Crucially, the government conceded that, although the six Yemenis were initially “labeled as the ‘Karachi Six,’ based on concerns that they were part of an al Qa’ida operational cell intended to support a future attack,” it had become apparent that “a review of all available reporting” indicated that “this label more accurately reflects the common circumstances of their arrest and that it is more likely the six Yemenis were elements of a large pool of Yemeni fighters that senior al-Qa’ida planners considered potentially available to support future operations.”
The government’s profile of Abdullah added that he “was probably intended by al-Qa’ida senior leaders to return to Yemen to support eventual attacks in Saudi Arabia, but [he] may not have been witting of these plans.” The profile also stated that he “traveled to fight in Afghanistan in June 2001, trained at al-Qa’ida’s al-Farouq camp, and admitted to a close association with some of the group’s external operations planners and senior leadership, including senior al-Qa’ida operative and 9/11 conspirator Walid bin Attash, better known as Khallad (YM-10014).” It is not known, however, whether this “close association” actually existed, or was invented during interrogations.
The authorities also noted that he “has committed less than 70 infractions since his arrival in 2002 until March 2015, a low number relative to other detainees,” although they also claimed that he “has repeatedly attempted to minimize his role within al-Qa’ida, evade questions, and manipulate interrogators,” and “has also expressed continued support for jihad against ‘legitimate’ military or government targets, has celebrated the idea of Muslims killing invaders, and has requested, on occasion, to see news footage of past al-Qa’ida attacks.” It was also noted that he “has also continued to defend terrorist tactics and violence to overthrow un-Islamic governments, repel invaders, or in order to seek revenge.” In contrast, back in 2010, when I wrote about his case, I noted that he had “stated he would never kill innocent women or children in the United States because it was against his religion.”
Abdullah also said he was “willing to go anywhere and participate in a rehabilitation program in order to leave Guantánamo,” and wanted the board members to know that he “ran a small business and was an experienced electrician in Yemen — skills that could potentially help him gain employment outside of GTMO.” It was also noted that, as of August 2015, “he was attending all available life skill courses” at Guantánamo.
In discussing his possible release, it was noted that he “would have avenues for reengagement in jihad if he returned to Yemen,” because his sister is married to the brother of Khalid Ahmed Qasim (ISN 242), who is also held at Guantánamo (and was turned down for release by a PRB), and Yasser Ahmed Qasim, described as a “conspirator” in the bombing of the USS Cole in 2000. It was also noted that his family “is believed to be living in al-Burayqah, an area reported to have a strong AQAP [Al-Qaeda in the Arabian Peninsula] presence.” This, however, is irrelevant to considerations of his release, because, if he were to be recommended for release, he would not be sent back to Yemen, as the entire US establishment refuses to send any Yemenis home, and would need to be rehoused in a third country, far from his family.
The reviews last week are part of a new, and belated trend to review two cases a week, to make sure that all those eligible for PRBs have their cases reviewed before President Obama leaves office.

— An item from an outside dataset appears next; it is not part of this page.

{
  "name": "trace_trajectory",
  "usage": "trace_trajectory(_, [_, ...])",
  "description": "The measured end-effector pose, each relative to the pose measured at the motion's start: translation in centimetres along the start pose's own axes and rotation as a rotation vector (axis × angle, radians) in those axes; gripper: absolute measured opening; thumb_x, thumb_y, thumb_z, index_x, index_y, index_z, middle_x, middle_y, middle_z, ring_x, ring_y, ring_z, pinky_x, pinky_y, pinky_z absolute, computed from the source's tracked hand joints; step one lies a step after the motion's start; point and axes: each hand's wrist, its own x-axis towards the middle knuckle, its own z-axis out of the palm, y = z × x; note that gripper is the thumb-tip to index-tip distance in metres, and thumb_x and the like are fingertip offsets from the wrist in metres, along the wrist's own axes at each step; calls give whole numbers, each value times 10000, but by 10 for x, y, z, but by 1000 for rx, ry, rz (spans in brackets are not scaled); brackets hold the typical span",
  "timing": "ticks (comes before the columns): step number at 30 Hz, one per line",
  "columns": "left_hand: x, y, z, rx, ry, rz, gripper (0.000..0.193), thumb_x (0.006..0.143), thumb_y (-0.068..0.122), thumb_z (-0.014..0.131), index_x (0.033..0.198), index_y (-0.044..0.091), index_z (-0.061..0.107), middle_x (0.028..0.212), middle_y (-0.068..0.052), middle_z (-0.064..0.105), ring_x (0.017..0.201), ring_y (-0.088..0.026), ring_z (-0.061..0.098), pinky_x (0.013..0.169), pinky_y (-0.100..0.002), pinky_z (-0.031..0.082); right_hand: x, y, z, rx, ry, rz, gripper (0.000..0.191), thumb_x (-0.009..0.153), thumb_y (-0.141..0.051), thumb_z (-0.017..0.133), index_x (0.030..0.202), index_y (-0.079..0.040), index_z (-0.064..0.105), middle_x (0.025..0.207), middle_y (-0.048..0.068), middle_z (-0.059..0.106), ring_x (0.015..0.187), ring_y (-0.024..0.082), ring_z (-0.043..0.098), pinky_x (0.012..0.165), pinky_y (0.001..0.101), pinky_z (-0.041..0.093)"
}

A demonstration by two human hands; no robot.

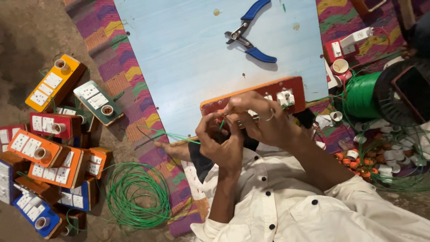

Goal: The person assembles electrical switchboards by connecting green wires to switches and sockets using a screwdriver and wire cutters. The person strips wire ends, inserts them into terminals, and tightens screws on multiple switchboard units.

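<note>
Head view, hands: the left hand (220,145) and the right hand (260,118) are seen close together at the near edge of the blue board (192,54), fingertips almost meeting.
Left hand: the fingers are curled and pinched on a thin green wire (179,136), which is led off to the left across the patterned mat (130,89).
Right hand: the fingers are closed over the back of the orange switch board (251,96); a ring is worn on one finger. Whether the wire end is also pinched by this hand cannot be told.
Orange switch board: it is stood on edge at the near side of the blue board, just beyond the hands, with white fittings shown at its right end.
Pliers (248,33): blue-handled, lying with handles spread on the far part of the blue board, well apart from the hands.
Left of scene: a heap of finished switch boxes (49,148) in orange, red, blue, yellow and green is piled on the floor; a loose coil of green wire (134,195) is lying near it.
Right of scene: a spool of green wire (363,94) is seen beside scattered white and orange fittings (380,161).
</note>
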Motion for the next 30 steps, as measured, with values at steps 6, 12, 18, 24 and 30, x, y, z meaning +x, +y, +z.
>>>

This should have happened years ago — by March 2012 at the latest, in fact, because it was in March 2011 that President Obama issued an executive order authorizing the ongoing imprisonment without charge or trial of 46 men, as recommended by his task force, but with the proviso that they would have their cases reviewed within a year. The task force based its decisions on claims that the men in question were “too dangerous to release,” while acknowledging that insufficient evidence existed to put them on trial; in other words, that it was not actually evidence at all, but was based on dubious statements made by the prisoners themselves, or their fellow prisoners, after being tortured or otherwise abused, or bribed with the promise of more favorable conditions.

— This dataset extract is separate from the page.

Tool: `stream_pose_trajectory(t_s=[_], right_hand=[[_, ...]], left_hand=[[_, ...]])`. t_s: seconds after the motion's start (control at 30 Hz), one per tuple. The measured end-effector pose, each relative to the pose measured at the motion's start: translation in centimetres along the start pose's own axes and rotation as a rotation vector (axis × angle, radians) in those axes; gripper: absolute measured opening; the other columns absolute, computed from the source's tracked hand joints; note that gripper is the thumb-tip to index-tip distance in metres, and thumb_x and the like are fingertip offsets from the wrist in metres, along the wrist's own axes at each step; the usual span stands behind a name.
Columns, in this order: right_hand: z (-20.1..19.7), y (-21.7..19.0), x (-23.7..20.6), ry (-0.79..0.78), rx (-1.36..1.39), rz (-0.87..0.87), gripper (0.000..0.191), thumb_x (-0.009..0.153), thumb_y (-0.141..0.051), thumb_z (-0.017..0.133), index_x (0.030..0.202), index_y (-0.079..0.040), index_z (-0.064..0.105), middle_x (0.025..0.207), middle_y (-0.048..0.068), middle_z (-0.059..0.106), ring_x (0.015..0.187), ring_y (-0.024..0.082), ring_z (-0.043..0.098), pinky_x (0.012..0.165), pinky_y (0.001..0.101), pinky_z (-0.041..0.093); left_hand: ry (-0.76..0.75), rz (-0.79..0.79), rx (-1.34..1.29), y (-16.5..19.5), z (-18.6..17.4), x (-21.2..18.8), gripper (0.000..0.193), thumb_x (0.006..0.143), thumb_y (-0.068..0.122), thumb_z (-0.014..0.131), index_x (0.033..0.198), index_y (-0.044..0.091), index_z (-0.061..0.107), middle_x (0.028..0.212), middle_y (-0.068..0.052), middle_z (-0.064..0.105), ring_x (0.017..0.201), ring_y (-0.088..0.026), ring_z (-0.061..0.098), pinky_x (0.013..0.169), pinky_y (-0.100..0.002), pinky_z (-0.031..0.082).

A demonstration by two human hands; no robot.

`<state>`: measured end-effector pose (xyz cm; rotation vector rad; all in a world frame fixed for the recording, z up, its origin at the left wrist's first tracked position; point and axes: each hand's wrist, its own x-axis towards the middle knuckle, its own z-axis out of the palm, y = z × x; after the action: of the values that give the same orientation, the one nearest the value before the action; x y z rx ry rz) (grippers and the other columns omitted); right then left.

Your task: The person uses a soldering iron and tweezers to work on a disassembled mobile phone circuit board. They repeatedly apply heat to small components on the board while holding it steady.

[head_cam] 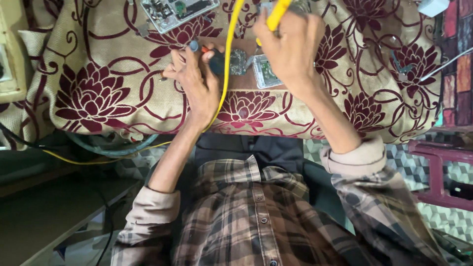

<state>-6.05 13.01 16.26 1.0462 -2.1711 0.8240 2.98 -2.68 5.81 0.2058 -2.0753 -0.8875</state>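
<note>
My left hand (196,81) rests on a cloth-covered table (98,93) and grips a small dark tool (215,60) with a blue and orange end. My right hand (291,45) is closed around a yellow-handled tool (277,14); its tip is hidden behind the fingers. A yellow cable (227,54) runs down from the top edge, over my left wrist and off the table. Between the hands lie a small green circuit board (266,72) and a shiny metal part (239,61), on a bare brown patch.
The cloth is beige with dark red flowers. A larger circuit board (176,11) lies at the far edge, a white adapter (433,6) at the top right. A dark red frame (438,170) stands right on the patterned floor, and a dark bench (54,212) lies low on the left.
</note>
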Motion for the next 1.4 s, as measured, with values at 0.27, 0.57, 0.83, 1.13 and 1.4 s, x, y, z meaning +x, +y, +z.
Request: stream_pose_trajectory(t_s=[0.27,0.57,0.83,1.13,1.4], right_hand=[[-1.6,3.0,-2.4,-0.142,0.367,0.334,0.033,0.108,0.0,0.065,0.077,0.001,0.057,0.065,0.001,0.054,0.059,0.003,0.046,0.054,0.0251,0.03],[-0.3,2.1,-2.7,-0.003,0.163,0.294,0.039,0.105,-0.005,0.071,0.069,-0.001,0.056,0.058,0.003,0.053,0.049,0.01,0.04,0.057,0.0336,0.03],[1.0,1.3,-4.2,0.144,-0.164,0.102,0.018,0.098,-0.013,0.076,0.096,0.002,0.065,0.083,0.01,0.063,0.084,0.027,0.045,0.08,0.0409,0.038],[0.6,4.4,-1.6,-0.243,0.293,0.259,0.02,0.106,-0.008,0.065,0.089,0.0,0.058,0.078,0.003,0.059,0.068,0.013,0.055,0.065,0.0313,0.042],[2.1,5.7,-2.4,-0.409,0.24,0.308,0.031,0.111,-0.02,0.066,0.085,-0.005,0.073,0.068,0.0,0.067,0.052,0.004,0.06,0.048,0.0211,0.042]], left_hand=[[-0.005,-0.01,-0.041,-0.8,0.5,-0.8,0.018,0.096,-0.001,0.057,0.113,0.005,0.056,0.104,-0.003,0.069,0.102,-0.023,0.047,0.091,-0.043,0.023],[-0.019,-0.027,-0.046,-0.5,0.2,-0.6,0.017,0.1,0.0,0.057,0.116,0.004,0.057,0.103,-0.002,0.073,0.099,-0.023,0.048,0.089,-0.043,0.023],[-0.013,-0.021,-0.031,-0.3,0.0,-0.5,0.021,0.097,-0.002,0.056,0.118,0.004,0.056,0.103,-0.007,0.066,0.102,-0.025,0.047,0.09,-0.043,0.023],[-0.028,-0.001,-0.042,-0.4,-0.1,-0.5,0.023,0.098,-0.002,0.055,0.119,0.006,0.056,0.103,0.002,0.072,0.099,-0.021,0.044,0.089,-0.041,0.022],[-0.029,-0.039,0.009,-0.4,0.2,-0.4,0.015,0.1,0.002,0.057,0.112,0.011,0.058,0.092,0.0,0.067,0.096,-0.021,0.044,0.089,-0.04,0.023]])
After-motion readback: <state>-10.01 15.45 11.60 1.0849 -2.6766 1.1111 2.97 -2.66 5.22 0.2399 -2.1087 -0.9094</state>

The reviews, however, did not even begin until November 2013, and although they currently have a success rate of 71%, rather discrediting the “too dangerous to release” tag as unjustifiably hyperbolic, 36 men are still awaiting reviews or the results of reviews, and as a result it is reassuring to hear that reviews are now being scheduled twice-weekly.
Around the same time that Abdullah’s review was taking place, the authorities announced that the eighth prisoner to have his ongoing imprisonment upheld was another Yemeni, Sharqawi Abdu Ali Al-Hajj (ISN 1457), also identified as Abdu Ali Sharqawi, in a decision taken on April 14.

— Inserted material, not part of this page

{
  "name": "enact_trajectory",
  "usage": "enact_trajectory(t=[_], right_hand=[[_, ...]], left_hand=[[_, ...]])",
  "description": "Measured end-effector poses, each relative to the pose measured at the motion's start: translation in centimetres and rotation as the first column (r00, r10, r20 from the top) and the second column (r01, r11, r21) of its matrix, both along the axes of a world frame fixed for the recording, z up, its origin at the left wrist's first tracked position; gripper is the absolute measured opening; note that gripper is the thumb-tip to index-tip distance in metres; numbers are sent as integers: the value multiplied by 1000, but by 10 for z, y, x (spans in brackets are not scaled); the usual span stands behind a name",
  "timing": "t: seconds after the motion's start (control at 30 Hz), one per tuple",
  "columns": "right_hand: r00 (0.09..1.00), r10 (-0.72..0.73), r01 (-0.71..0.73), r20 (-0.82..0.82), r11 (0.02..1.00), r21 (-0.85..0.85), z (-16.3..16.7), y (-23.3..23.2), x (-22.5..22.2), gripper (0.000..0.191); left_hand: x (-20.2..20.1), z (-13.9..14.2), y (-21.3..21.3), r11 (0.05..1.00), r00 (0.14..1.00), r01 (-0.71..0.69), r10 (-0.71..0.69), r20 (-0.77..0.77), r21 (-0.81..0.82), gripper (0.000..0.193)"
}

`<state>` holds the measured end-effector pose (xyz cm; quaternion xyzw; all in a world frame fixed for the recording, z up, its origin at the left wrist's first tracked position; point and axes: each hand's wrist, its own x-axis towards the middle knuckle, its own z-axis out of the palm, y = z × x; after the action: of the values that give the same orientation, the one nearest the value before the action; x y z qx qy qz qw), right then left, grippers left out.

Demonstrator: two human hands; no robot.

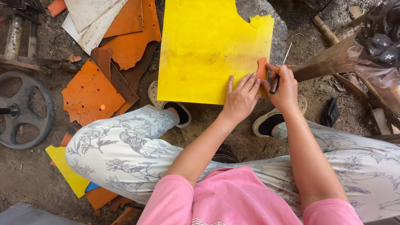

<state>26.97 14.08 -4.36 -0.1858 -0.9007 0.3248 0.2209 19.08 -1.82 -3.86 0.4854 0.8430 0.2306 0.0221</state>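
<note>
From the head view, the left hand [241, 99] lies flat, fingers apart, pinning a small orange template [262, 71] on the yellow sheet's [204, 50] right edge, steadying it while the right hand [283, 85], clamped on a thin-bladed knife [280, 71], traces beside it.

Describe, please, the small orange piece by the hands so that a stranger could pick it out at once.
Find the big yellow sheet lying on the ground. At its right edge, the left hand presses down a small orange template, with the right hand and its thin tool beside it. Unlike the large orange scraps far left, it is small and lies on the yellow.
</note>
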Motion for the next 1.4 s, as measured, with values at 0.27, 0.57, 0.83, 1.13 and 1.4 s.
enact_trajectory(t=[0.27,0.57,0.83,1.13,1.4], right_hand=[[999,28,-28,17,1000,-1,2,14,-6,47],[997,-62,73,43,926,-371,-3,26,-2,44],[994,-43,0,-102,921,-389,-22,31,-1,36],[960,-128,-23,-250,851,-524,-34,62,6,50],[956,-167,26,-241,867,-497,-8,54,-11,35]], left_hand=[[-3,-9,9,1000,1000,-25,25,15,4,47],[-4,-9,15,996,998,-57,58,-8,63,37],[-9,-9,16,994,998,-57,58,-1,89,37],[-44,-9,36,993,991,119,-120,53,24,39],[-47,-7,38,989,990,143,-142,21,-47,45]])
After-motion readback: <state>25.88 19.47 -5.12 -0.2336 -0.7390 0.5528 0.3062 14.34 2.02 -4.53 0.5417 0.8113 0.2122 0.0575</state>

In its final determination, the board, “by consensus, determined that continued law of war detention of the detainee remains necessary to protect against a continuing significant threat to the security of the United States.”
The board members added that they had considered that Al-Hajj had “developed ties to senior al-Qaida leaders such as Usama Bin Laden and Khalid Shaykh Muhammad, associated with al-Qaida plotters and operatives including members of the USS Cole bombing and some of the 9/11 hijackers, and probably provided logistical and financial support for al-Qaida operations to include facilitating the travel of fighters from Yemen.”
It was also noted that his “statements and behavior while in detention indicate that he remains committed to engaging in violent acts against the United States,” and the board members also remarked on their “difficulty in assessing his current mindset and credibility due to his decision to not participate in the hearing, and insufficient information presented to the Board regarding his plans if transferred and the support that he would have if transferred.”
As I noted at the time of his review, his failure to turn up for his hearing would have counted against him to a significant extent. As I stated, “Most of the prisoners reviewed to date have accepted that a recommendation for their release can only come about, if at all, through their full engagement with the process, and it is, of course, unimaginable that anyone in the penal system would have parole granted if they refused to turn up to attend a hearing.”
Of course, his failure to attend the hearing would not have been the primary reason that his efforts to secure his release were turned down. He is one of 25 prisoners made eligible for PRBs back in 2013 who were initially recommended for prosecution by the task force in 2010, and last March the Miami Herald noted (as I discussed here) how Pentagon officials were still hoping to prosecute another seven of the men still held, including Al-Hajj, indicating that he remains someone unlikely to be approved for release — and if this is the case, then it would be preferable if he were to be put forward for prosecution if there are crimes of which he is accused, rather than continuing to be held indefinitely without charge or trial.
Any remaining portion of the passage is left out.